• TASK ITEM: Leave every picture out and return the rest of the listing verbatim.

• DATA EXCERPT:
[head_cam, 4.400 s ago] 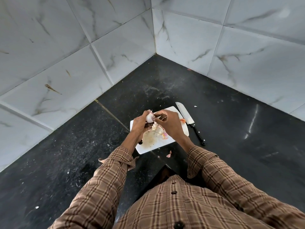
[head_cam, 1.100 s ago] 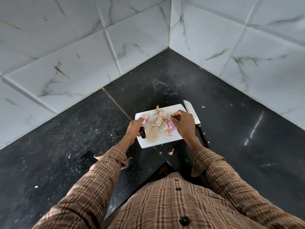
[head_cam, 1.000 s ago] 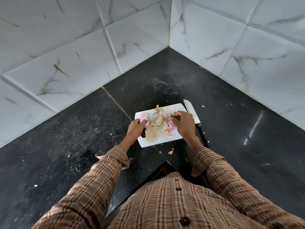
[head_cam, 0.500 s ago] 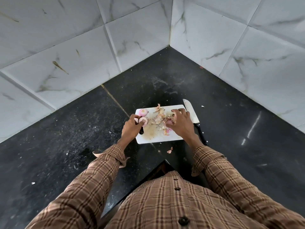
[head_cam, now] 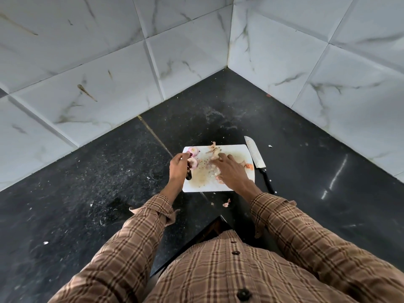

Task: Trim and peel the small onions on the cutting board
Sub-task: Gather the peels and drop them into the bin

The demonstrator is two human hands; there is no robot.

• ANSWER SECTION:
[head_cam, 4.400 s ago] 
[head_cam, 1.100 s ago] 
[head_cam, 1.000 s ago] 
[head_cam, 0.500 s ago] 
[head_cam, now] 

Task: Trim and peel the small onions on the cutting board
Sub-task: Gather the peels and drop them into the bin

The demonstrator is two human hands; there is no robot.

The exercise is complete with this answer.